Janet Yellen, our soon-to-be chair of the Federal Reserve, loves the JOLTS report.
So market watchers would be wise to follow today’s report — which offers data on job openings, layoffs, quits and hires — since Yellen has cited JOLTS in the past as an important indicator.
Historically, JOLTS hasn’t been as market moving as the BLS’ monthly jobs report. Still, it’s the kind of indicator that could potentially spur the Yellen Fed to alter monetary policy, especially in the years to come as unemployment nears Fed targets.
Here’s where we are ahead of this morning’s report.
Job openings are slowly but surely trending upward.
Hiring is still below pre-recession levels, “Mainly because the separation rate is lower as well,” High Frequency Economics’ Jim O’Sullivan wrote clients. “Net employment growth has been sufficient to keep unemployment trending down.”
Layoffs are down generally. People look to this figure as way to see if we’re observing “labour hoarding” — firms essentially hanging on to the employees that made it through the crisis. While this sounds good, it’s actually somewhat of a problem. When firms cut costs, as they did amid the recession, they eventually reach a boundary and make due with the labour that they have. But firms compensate for the shortfall by maximizing the productivity of the workers that remain. If layoffs are down, but hires have yet to break through, it might be symptomatic of the “labour hoarding” effect.

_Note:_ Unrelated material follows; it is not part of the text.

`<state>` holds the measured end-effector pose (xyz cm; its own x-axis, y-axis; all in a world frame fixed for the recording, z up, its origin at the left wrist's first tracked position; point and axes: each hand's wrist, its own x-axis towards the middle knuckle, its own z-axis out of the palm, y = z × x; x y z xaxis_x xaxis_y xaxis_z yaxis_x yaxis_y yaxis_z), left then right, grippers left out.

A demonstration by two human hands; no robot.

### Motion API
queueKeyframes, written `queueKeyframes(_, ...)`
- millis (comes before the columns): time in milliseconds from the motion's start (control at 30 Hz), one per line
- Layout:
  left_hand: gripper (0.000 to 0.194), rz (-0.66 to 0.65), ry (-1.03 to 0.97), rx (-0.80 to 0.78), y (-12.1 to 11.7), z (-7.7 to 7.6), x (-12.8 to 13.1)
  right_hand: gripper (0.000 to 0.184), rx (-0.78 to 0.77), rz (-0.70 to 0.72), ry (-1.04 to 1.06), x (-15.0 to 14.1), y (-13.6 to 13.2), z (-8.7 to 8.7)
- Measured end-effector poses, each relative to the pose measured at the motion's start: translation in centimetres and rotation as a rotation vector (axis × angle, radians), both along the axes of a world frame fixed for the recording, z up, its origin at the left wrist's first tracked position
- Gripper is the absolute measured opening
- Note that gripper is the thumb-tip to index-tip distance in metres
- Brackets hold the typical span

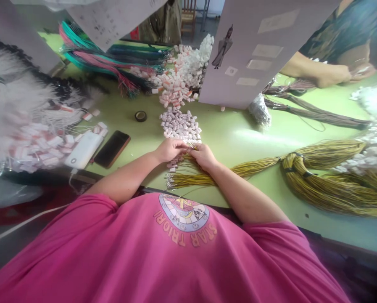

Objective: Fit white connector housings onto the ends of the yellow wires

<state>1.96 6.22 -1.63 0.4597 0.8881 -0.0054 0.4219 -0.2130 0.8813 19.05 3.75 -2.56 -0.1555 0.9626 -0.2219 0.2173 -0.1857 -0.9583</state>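
My left hand and my right hand meet at the front of a pile of small white plastic connectors. The right fingers are closed on thin yellow wires, whose ends show at the fingertips. My left fingers are pinched together against the right ones; whatever lies between them is too small to make out. Below the hands, a bundle of yellow wires with bare metal tips runs under my right forearm. Several connectors lie partly hidden beneath the hands.
A phone, a white power bank and a tape roll lie left. Coiled yellow wires spread right. Behind stand more connectors, coloured wires and a grey partition. A co-worker's hands work beyond it.
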Motion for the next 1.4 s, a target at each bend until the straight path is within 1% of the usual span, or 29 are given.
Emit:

The quit rate is still pretty low. “To some extent, the drop in the quit rate may be due to the ageing of the population, with younger people more likely to job hop,” O’Sullivan wrote clients. “However, much of it likely reflects still-high risk aversion after a severe financial crisis and recession.” A higher quit rate is a good sign for the overall economy, since people quit their jobs when they are more confident in the job market.